This monument is scheduled under the Ancient Monuments and Archaeological Areas Act 1979 as amended as it appears to the Secretary of State to be of national importance. This entry is a copy, the original is held by the Department for Culture, Media and Sport.

Name: Baysdale Abbey Bridge, 460m east of Baysdale Farm

List entry Number: 1021020


The monument may lie within the boundary of more than one authority.

County: North Yorkshire

District: Hambleton

District Type: District Authority

Parish: Ingleby Greenhow

County: North Yorkshire

District: Scarborough

District Type: District Authority

Parish: Westerdale


Grade: Not applicable to this List entry.

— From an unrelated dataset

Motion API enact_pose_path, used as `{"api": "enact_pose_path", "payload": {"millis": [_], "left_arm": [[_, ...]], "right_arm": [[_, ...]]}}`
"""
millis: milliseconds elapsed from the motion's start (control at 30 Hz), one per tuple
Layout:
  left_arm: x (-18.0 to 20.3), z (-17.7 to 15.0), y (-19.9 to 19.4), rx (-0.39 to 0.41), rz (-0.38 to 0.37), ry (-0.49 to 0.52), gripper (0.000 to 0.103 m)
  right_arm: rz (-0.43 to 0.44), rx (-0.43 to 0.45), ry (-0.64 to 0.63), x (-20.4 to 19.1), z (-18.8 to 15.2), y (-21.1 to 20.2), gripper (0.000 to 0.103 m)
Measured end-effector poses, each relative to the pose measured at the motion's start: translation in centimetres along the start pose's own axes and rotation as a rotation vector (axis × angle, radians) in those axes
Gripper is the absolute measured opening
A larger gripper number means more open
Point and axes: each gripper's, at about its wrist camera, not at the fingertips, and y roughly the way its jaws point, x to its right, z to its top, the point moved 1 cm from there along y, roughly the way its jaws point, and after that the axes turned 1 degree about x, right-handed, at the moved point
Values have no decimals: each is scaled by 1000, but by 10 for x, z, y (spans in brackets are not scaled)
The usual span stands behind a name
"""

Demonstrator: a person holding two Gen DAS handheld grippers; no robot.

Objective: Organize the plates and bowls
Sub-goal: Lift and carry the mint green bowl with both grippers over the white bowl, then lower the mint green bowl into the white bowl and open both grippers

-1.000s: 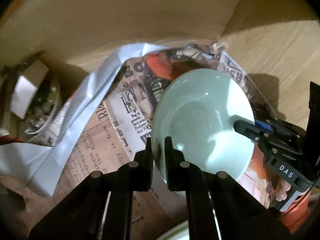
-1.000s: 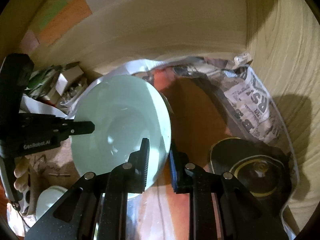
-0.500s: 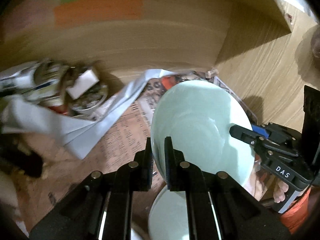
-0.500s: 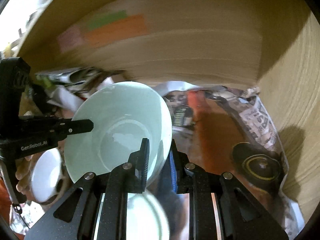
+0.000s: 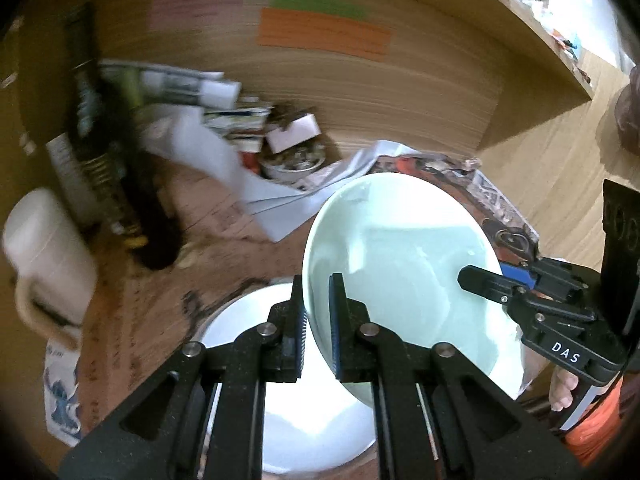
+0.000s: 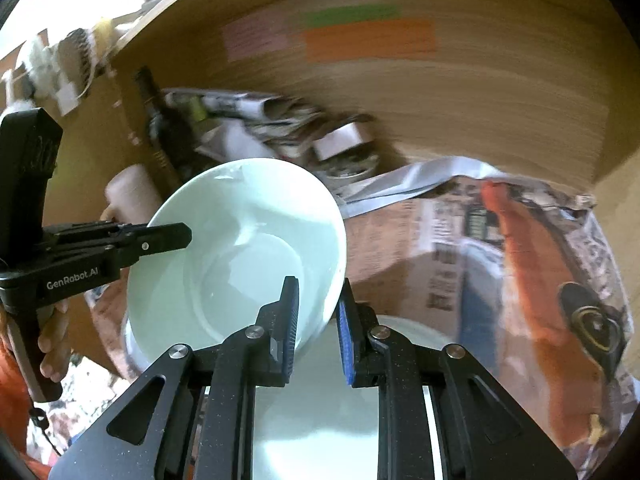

Date first scheduled: 13-Aug-1982

Date of most recent amendment: 15-Jul-2003

Legacy System Information

The contents of this record have been generated from a legacy data system.

Legacy System: RSM

UID: 34723

Asset Groupings

This list entry does not comprise part of an Asset Grouping. Asset Groupings are not part of the official record but are added later for information.

List entry Description

Summary of Monument

Legacy Record - This information may be included in the List Entry Details.

Reasons for Designation

Medieval and early post-medieval single span bridges are structures designed to carry a road or track over a river by means of a single arch, typically 3m- 6m in span. They were constructed throughout the medieval period, most commonly using timber. Stone began to be used instead of timber in the 12th century and became increasingly common in the 14th and 15th centuries. Many medieval bridges were repaired, modified or extensively rebuilt in the post- medieval period. During the medieval period the construction and maintenance of bridges was frequently carried out by large estates and the Church, especially monastic institutions which developed long distance packhorse routes between their landholdings. Some stone built medieval bridges still survive. These can be classified into three main types based on the profile of the arch which is typically pointed, semi-circular or flattened. A common medieval feature is the presence of stone ashlar ribs underneath the arch. The bridge abutments and revetting of the river banks also form part of the bridge. Where medieval bridges have been altered in later centuries, original features are sometimes concealed behind later stonework, including remains of earlier timber bridges. Bridges were common and important features of medieval towns and the countryside and allowed easy access along a well developed road and trackway system. However, only around 16 largely unaltered medieval single span bridges have so far been recognised to survive in England. All these are considered to be of national importance. A larger number retain significant medieval or post-medieval remains, allowing the original form of the bridge to be determined. These examples are also nationally important.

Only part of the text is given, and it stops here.